Direct Sums. Suppose that \(\mathcal{V}\) and \(\mathcal{W}\) are vector spaces over a common field \(\mathbb{K}\). The Cartesian product \(\mathcal{V}\times \mathcal{W}\) can be given the structure of a vector space over \(\mathbb{K}\) by defining the operations componentwise:

$$ \displaystyle\begin{array}{rcl} (v,w) + (v',w')&:=& (v + v',w + w'), {}\\ \alpha (v,w)&:=& (\alpha v,\alpha w), {}\\ \end{array} $$

for all \(v,v' \in \mathcal{V}\), \(w,w' \in \mathcal{W}\), and \(\alpha \in \mathbb{K}\). The resulting vector space is called the (algebraic) direct sum of \(\mathcal{V}\) and \(\mathcal{W}\) and is usually denoted by \(\mathcal{V}\oplus \mathcal{W}\), while elements of \(\mathcal{V}\oplus \mathcal{W}\) are usually denoted by \(v \oplus w\) instead of (v, w).

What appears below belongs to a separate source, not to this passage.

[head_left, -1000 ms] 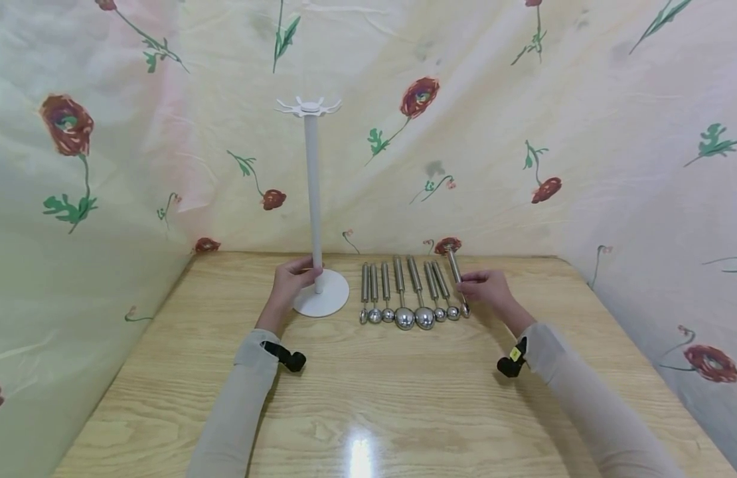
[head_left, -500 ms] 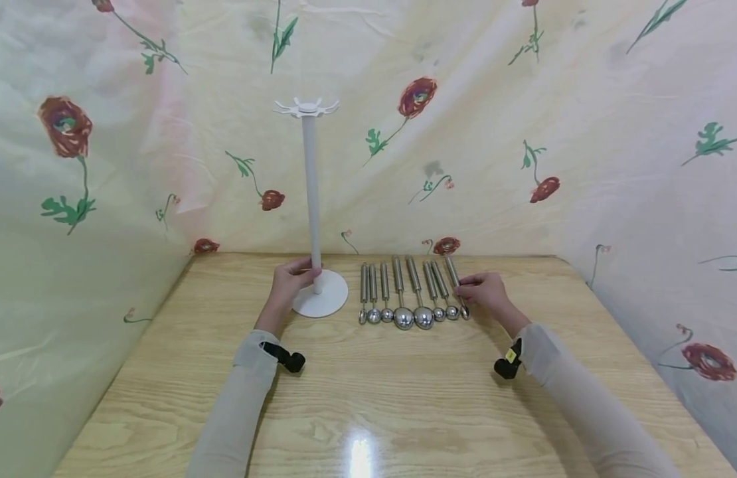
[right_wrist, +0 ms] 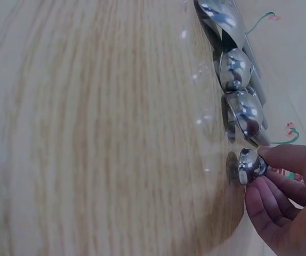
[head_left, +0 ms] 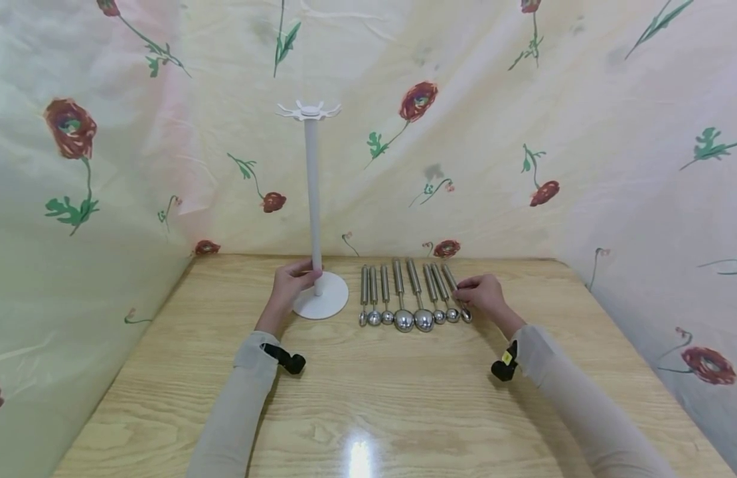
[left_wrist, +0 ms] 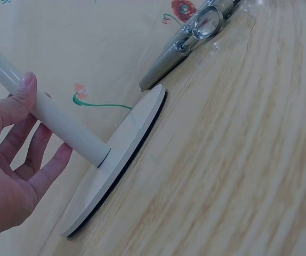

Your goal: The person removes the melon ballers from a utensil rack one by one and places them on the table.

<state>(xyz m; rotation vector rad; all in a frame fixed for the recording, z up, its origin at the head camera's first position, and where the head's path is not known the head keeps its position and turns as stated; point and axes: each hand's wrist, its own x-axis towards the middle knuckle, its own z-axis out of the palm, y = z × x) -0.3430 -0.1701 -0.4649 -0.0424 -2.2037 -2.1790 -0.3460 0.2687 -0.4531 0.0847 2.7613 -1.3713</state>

If {e i  | i ∈ I} is a basis of \(\mathcal{V}\) and {e j  | j ∈ J} is a basis of \(\mathcal{W}\), then \(\{e_{k}\mid k \in K:= I \uplus J\}\) is basis of \(\mathcal{V}\oplus \mathcal{W}\). Hence, the dimension of \(\mathcal{V}\oplus \mathcal{W}\) over \(\mathbb{K}\) is equal to the sum of the dimensions of \(\mathcal{V}\) and \(\mathcal{W}\).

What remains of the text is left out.